Where is the data going?
This is a view of the two devices in the mirror after they have been filled by the recursive copy. Yellow blocks indicate write operations, green blocks are read operations. Since this was a copy into the file system, there aren't very many reads. I would presume that your browser window is not of sufficient resolution to show the few, small reads anyway, so you'll just have to trust me.
What you should be able to see, even at a relatively low resolution, is that we're looking at a 2-D representation of each device from a 3-D viewpoint. Zooming, panning, and moving the viewpoint allows me to observe more or less detail.
To gather this data, I used TNF tracing. I could also write a dtrace script to do the same thing. But I decided to use TNF data because it has been available since Solaris 8 (7-8 years or so) and I have an archive of old TNF traces that I might want to take a look at some day. So what you see here are the I/O operations for each disk during the experiment.
How long did it take? (Or, what is the latency?)
The TNF data also contains latency information. The latency is measured as the difference in time between the start of the I/O and its completion. Using the 3rd dimension, I put the latency in the Z-axis.
Ahhh... this view tells me something interesting. The latency is shown as a line emitting from the starting offset of the block being written. You can see some regularity over the space as ZFS will coalesce writes into 128 kByte I/Os. The pattern is more clearly visible on the device on the right.
But wait! What about all of the red? I color the latency line green when the latency is less than 10ms, yellow until 25ms, and red for latency > 25ms. The height of the line is a multiple of its actual latency. Wow! The device on the left has a lot of red, it sure looks slow. And it is. On the other hand, the device on the right sure looks fast. And it is. But this view is still hard to see, even when you can fly around and look at it from different angles. So, I added some icons...
I put icons at the top of the line. If I hover the mouse over an icon, it will show a tooltip which contains more information about that data point. In this case, the tooltip says, "Write, block=202688, size=64, flags=3080101, time=87.85" The size is in blocks, the flags are defined in a header file somewhere, and the time is latency in milliseconds. So we wrote 32 kBytes at block 202,688 in 87.85 ms. This is becoming useful! By cruising around, it becomes apparent that for this slow device, small writes are faster than large writes, which is pretty much what you would expect.
Finding a place in the world
Now for the kicker. I implemented this as an add-on to NASA's Worldwind.
I floated my devices at 10,000 m above the ocean off the west coast of San Diego! By leveraging the Worldwind for Java SDK, I was able to implement my visualization by writing approximately 2,000 lines of code. This is a pretty efficient way of extending a GIS tool into non-GIS use, while leveraging the fact that GIS tools are inherently designed to look at billions of data points in 3-D.
More details of the experiment
The two devices are intentionally very different from a performance perspective. The device on the left is an old, slow, relatively small IDE disk. The device on the right is a ramdisk.

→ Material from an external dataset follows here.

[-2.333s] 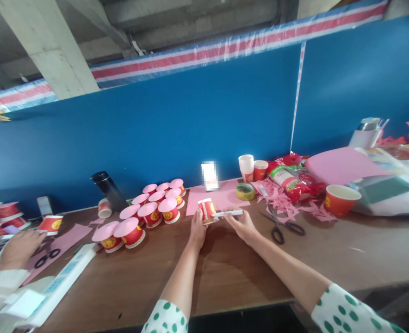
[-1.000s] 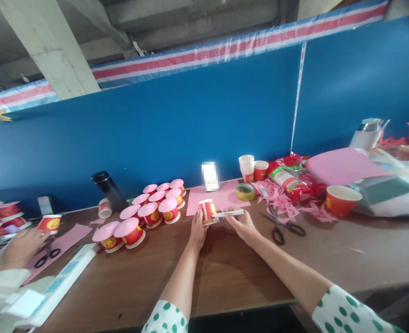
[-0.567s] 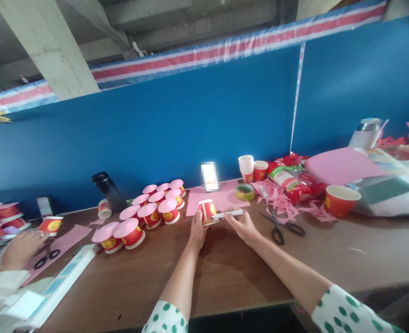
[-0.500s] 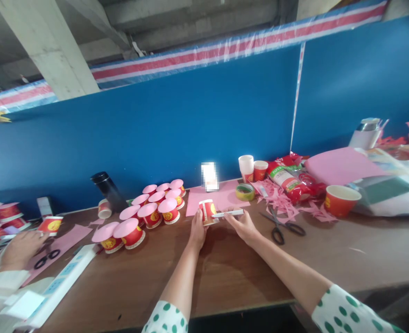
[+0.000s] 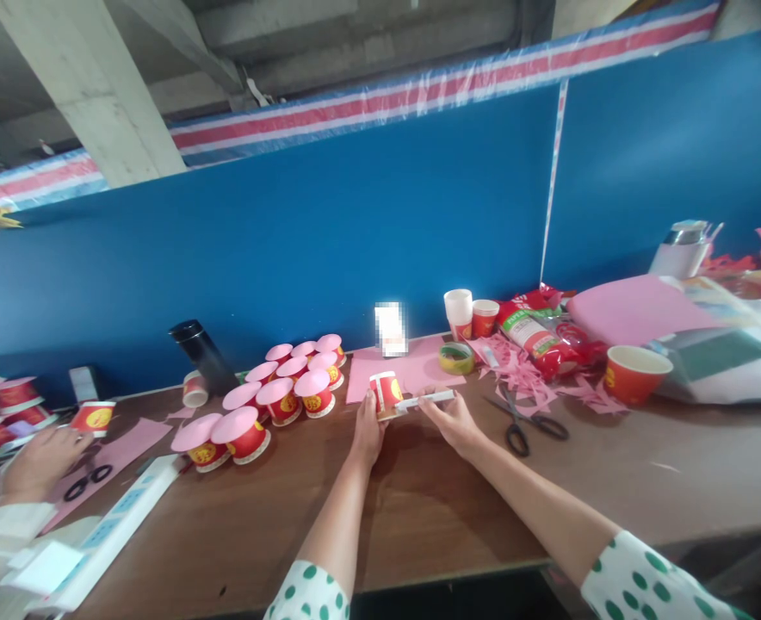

I believe that this technique can lead to a better view of how systems work under the covers, even beyond disk devices. I've got some cool ideas, but not enough days in the hour to explore them all. Drop me a line if you've got a cool idea.
The astute observer will notice another view of the data just to the north of the devices. This is the ZFS space map allocation of one of the mirror vdevs. More on that later... I've got a movie to put together...